● **TASK DESCRIPTION**: An exact copy of the entries is needed, with every line included.

Excerpts from a dataset
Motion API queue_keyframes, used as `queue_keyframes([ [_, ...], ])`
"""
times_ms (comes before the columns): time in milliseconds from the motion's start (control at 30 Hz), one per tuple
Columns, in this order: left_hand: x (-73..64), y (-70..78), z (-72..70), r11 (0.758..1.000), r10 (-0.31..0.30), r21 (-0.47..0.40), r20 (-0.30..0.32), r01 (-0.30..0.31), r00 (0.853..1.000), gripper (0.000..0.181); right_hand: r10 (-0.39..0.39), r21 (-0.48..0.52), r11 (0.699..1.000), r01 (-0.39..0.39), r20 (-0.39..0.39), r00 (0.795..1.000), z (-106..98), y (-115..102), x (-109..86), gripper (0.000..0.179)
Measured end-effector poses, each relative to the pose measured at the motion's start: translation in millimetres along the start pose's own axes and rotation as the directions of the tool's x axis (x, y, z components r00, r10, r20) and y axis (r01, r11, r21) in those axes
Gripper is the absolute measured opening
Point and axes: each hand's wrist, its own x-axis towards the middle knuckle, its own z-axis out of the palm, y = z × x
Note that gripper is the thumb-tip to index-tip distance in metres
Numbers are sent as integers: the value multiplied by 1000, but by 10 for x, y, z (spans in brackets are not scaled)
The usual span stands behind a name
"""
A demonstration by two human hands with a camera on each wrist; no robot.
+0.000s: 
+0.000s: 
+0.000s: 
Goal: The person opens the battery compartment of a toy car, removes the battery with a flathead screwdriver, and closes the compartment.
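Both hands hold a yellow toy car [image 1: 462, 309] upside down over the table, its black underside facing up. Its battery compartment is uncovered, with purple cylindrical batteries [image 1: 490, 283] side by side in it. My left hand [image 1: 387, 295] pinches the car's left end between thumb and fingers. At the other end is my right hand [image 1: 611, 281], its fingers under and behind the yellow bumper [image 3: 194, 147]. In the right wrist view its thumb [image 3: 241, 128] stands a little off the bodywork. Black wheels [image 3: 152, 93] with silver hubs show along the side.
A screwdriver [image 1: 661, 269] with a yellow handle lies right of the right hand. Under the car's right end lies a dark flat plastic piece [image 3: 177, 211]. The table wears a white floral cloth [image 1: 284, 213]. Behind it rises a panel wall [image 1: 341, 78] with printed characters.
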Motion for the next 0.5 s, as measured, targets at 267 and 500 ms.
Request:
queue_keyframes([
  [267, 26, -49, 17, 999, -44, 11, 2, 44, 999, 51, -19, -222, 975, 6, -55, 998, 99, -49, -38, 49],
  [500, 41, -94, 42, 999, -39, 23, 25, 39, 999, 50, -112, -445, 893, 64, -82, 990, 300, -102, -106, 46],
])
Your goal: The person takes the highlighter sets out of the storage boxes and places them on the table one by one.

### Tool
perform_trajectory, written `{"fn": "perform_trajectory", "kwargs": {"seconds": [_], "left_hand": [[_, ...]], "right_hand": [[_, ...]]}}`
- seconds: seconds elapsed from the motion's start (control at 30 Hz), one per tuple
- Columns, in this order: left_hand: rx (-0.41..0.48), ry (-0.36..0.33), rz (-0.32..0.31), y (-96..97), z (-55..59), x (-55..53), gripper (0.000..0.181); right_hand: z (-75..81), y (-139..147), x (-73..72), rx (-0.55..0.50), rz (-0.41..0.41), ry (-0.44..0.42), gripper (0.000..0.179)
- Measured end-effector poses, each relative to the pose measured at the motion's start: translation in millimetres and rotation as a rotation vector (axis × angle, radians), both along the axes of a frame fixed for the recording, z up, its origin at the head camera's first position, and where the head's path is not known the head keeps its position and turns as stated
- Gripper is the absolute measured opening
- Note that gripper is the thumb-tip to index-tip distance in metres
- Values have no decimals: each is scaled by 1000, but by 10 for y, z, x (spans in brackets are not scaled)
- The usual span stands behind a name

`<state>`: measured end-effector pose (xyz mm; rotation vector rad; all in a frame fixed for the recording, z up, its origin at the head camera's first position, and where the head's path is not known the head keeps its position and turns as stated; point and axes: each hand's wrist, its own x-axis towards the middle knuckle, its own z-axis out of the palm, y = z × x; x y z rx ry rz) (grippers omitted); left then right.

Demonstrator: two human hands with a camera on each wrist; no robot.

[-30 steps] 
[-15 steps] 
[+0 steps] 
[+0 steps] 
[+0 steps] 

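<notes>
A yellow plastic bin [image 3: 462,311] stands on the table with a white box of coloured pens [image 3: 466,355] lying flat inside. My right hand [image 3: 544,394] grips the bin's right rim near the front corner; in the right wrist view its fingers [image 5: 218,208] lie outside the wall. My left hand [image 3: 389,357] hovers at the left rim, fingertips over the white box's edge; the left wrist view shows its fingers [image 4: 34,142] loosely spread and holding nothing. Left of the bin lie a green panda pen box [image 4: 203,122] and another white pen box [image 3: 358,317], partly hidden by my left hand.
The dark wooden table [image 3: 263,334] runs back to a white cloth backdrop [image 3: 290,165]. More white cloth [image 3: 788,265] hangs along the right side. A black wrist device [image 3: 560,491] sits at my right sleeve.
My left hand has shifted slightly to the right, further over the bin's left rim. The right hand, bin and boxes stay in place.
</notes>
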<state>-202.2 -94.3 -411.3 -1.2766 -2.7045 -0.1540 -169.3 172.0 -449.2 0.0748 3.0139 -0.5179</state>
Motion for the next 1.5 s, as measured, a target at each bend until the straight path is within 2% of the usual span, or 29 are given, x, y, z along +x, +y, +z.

● **FINAL ANSWER**:
Motion API queue_keyframes, used as `queue_keyframes([ [_, ...], ])`
"""
times_ms (comes before the columns): time in milliseconds from the motion's start (control at 30 Hz), one per tuple
Columns, in this order: left_hand: x (-73..64), y (-70..78), z (-72..70), r11 (0.758..1.000), r10 (-0.31..0.30), r21 (-0.47..0.40), r20 (-0.30..0.32), r01 (-0.30..0.31), r00 (0.853..1.000), gripper (0.000..0.181); right_hand: r10 (-0.39..0.39), r21 (-0.48..0.52), r11 (0.699..1.000), r01 (-0.39..0.39), r20 (-0.39..0.39), r00 (0.795..1.000), z (-106..98), y (-115..102), x (-109..86), gripper (0.000..0.179)
Measured end-effector poses, each relative to the pose measured at the motion's start: translation in millimetres along the start pose's own axes and rotation as the directions of the tool's x axis (x, y, z components r00, r10, r20) and y axis (r01, r11, r21) in those axes
Gripper is the absolute measured opening
Point and axes: each hand's wrist, its own x-axis towards the middle knuckle, its own z-axis out of the palm, y = z × x
Note that gripper is the thumb-tip to index-tip distance in metres
Numbers are sent as integers: the value multiplied by 1000, but by 10 for x, y, z (spans in brackets are not scaled)
The usual span stands behind a name
"""
A demonstration by two human hands with a camera on each wrist; no robot.
+0.000s: 
+0.000s: 
+0.000s: 
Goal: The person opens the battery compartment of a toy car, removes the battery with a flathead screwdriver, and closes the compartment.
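Both hands hold a yellow toy car [image 1: 462, 309] upside down over the table, its black underside facing up. Its battery compartment is uncovered, with purple cylindrical batteries [image 1: 490, 283] side by side in it. My left hand [image 1: 387, 295] pinches the car's left end between thumb and fingers. At the other end is my right hand [image 1: 611, 281], its fingers under and behind the yellow bumper [image 3: 194, 147]. In the right wrist view its thumb [image 3: 241, 128] stands a little off the bodywork. Black wheels [image 3: 152, 93] with silver hubs show along the side.
A screwdriver [image 1: 661, 269] with a yellow handle lies right of the right hand. Under the car's right end lies a dark flat plastic piece [image 3: 177, 211]. The table wears a white floral cloth [image 1: 284, 213]. Behind it rises a panel wall [image 1: 341, 78] with printed characters.
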Motion for the next 0.5 s, as measured, targets at 267 and 500 ms.
Request:
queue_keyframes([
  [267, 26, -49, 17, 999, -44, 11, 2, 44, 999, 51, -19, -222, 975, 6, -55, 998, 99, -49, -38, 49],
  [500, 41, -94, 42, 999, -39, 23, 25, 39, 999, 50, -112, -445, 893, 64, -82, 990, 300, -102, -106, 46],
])
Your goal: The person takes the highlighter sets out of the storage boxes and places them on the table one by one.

### Tool
perform_trajectory, written `{"fn": "perform_trajectory", "kwargs": {"seconds": [_], "left_hand": [[_, ...]], "right_hand": [[_, ...]]}}`
- seconds: seconds elapsed from the motion's start (control at 30 Hz), one per tuple
- Columns, in this order: left_hand: rx (-0.41..0.48), ry (-0.36..0.33), rz (-0.32..0.31), y (-96..97), z (-55..59), x (-55..53), gripper (0.000..0.181); right_hand: z (-75..81), y (-139..147), x (-73..72), rx (-0.55..0.50), rz (-0.41..0.41), ry (-0.44..0.42), gripper (0.000..0.179)
- Measured end-effector poses, each relative to the pose measured at the motion's start: translation in millimetres and rotation as a rotation vector (axis × angle, radians), both along the axes of a frame fixed for the recording, z up, its origin at the head camera's first position, and where the head's path is not known the head keeps its position and turns as stated
- Gripper is the absolute measured opening
- Note that gripper is the thumb-tip to index-tip distance in metres
- Values have no decimals: each is scaled by 1000, but by 10 for y, z, x (spans in brackets are not scaled)
- The usual span stands behind a name

`<state>`: measured end-effector pose (xyz mm; rotation vector rad; all in a frame fixed for the recording, z up, its origin at the head camera's first position, and where the head's path is not known the head keeps its position and turns as stated; point and axes: each hand's wrist, its own x-axis towards the middle knuckle, its own z-axis out of the palm, y = z × x; x y z rx ry rz) (grippers omitted); left then right.

Demonstrator: two human hands with a camera on each wrist; no robot.

[-30 steps] 
[-15 steps] 
[+0 steps] 
[+0 steps] 
[+0 steps] 

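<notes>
A yellow plastic bin [image 3: 462,311] stands on the table with a white box of coloured pens [image 3: 466,355] lying flat inside. My right hand [image 3: 544,394] grips the bin's right rim near the front corner; in the right wrist view its fingers [image 5: 218,208] lie outside the wall. My left hand [image 3: 389,357] hovers at the left rim, fingertips over the white box's edge; the left wrist view shows its fingers [image 4: 34,142] loosely spread and holding nothing. Left of the bin lie a green panda pen box [image 4: 203,122] and another white pen box [image 3: 358,317], partly hidden by my left hand.
The dark wooden table [image 3: 263,334] runs back to a white cloth backdrop [image 3: 290,165]. More white cloth [image 3: 788,265] hangs along the right side. A black wrist device [image 3: 560,491] sits at my right sleeve.
My left hand has shifted slightly to the right, further over the bin's left rim. The right hand, bin and boxes stay in place.
</notes>
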<state>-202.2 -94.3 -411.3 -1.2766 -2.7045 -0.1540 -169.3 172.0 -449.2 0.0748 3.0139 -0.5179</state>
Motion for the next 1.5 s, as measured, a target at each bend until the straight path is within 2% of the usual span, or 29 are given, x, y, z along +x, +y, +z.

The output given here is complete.